- [PROBLEM STATEMENT] The reply should consist of the full listing, written out exactly.

- [GIVEN MATERIAL]
—————

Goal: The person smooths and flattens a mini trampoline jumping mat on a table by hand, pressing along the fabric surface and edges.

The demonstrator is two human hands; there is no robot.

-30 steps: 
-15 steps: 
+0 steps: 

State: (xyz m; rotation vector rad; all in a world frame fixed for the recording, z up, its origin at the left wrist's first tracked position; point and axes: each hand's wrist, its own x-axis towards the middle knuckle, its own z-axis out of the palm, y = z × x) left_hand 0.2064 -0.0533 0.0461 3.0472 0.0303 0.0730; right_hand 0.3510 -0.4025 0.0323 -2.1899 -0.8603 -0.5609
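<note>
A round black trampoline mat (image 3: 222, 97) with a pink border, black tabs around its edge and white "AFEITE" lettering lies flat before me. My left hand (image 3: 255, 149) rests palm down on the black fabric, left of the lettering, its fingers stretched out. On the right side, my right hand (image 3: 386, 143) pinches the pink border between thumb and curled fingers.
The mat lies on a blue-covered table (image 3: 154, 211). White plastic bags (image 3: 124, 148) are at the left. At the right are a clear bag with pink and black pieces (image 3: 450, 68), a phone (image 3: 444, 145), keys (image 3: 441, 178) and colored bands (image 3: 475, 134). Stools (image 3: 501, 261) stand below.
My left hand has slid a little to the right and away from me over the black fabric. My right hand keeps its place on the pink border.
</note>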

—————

- [TASK OUTPUT]
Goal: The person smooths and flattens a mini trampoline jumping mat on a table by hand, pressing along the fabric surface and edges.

The demonstrator is two human hands; there is no robot.

-30 steps: 
-15 steps: 
+0 steps: 

State: (xyz m; rotation vector rad; all in a world frame fixed for the recording, z up, its origin at the left wrist's first tracked position; point and axes: each hand's wrist, its own x-axis towards the middle knuckle, its own z-axis out of the palm, y = z × x) left_hand 0.2064 -0.0533 0.0461 3.0472 0.0303 0.0730; right_hand 0.3510 -0.4025 0.0323 -2.1899 -0.8603 -0.5609
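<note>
A round black trampoline mat (image 3: 222, 97) with a pink border, black tabs around its edge and white "AFEITE" lettering lies flat before me. My left hand (image 3: 255, 149) rests palm down on the black fabric, left of the lettering, its fingers stretched out. On the right side, my right hand (image 3: 386, 143) pinches the pink border between thumb and curled fingers.
The mat lies on a blue-covered table (image 3: 154, 211). White plastic bags (image 3: 124, 148) are at the left. At the right are a clear bag with pink and black pieces (image 3: 450, 68), a phone (image 3: 444, 145), keys (image 3: 441, 178) and colored bands (image 3: 475, 134). Stools (image 3: 501, 261) stand below.
My left hand has slid a little to the right and away from me over the black fabric. My right hand keeps its place on the pink border.
</note>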

This output is complete, so the exercise is closed.